Start of Block

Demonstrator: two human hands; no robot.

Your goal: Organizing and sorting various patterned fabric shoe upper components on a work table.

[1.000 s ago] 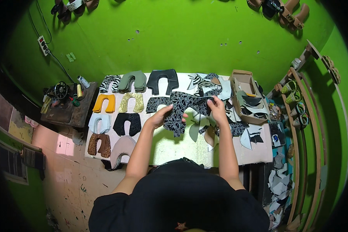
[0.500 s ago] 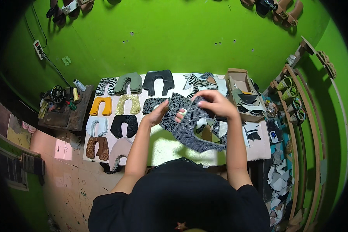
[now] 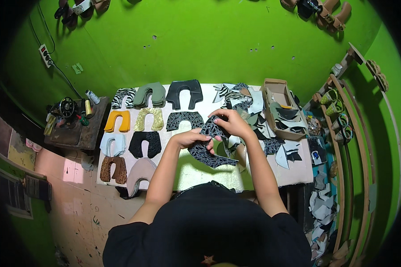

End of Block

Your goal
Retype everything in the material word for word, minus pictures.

Output for this task
Demonstrator: two human hands; no robot.

Your goal: Organizing and sorting various patterned fabric shoe upper components on a work table.

[1.000 s ago] 
[0.500 s ago] 
[now] 

No part of the exercise is left unanswered.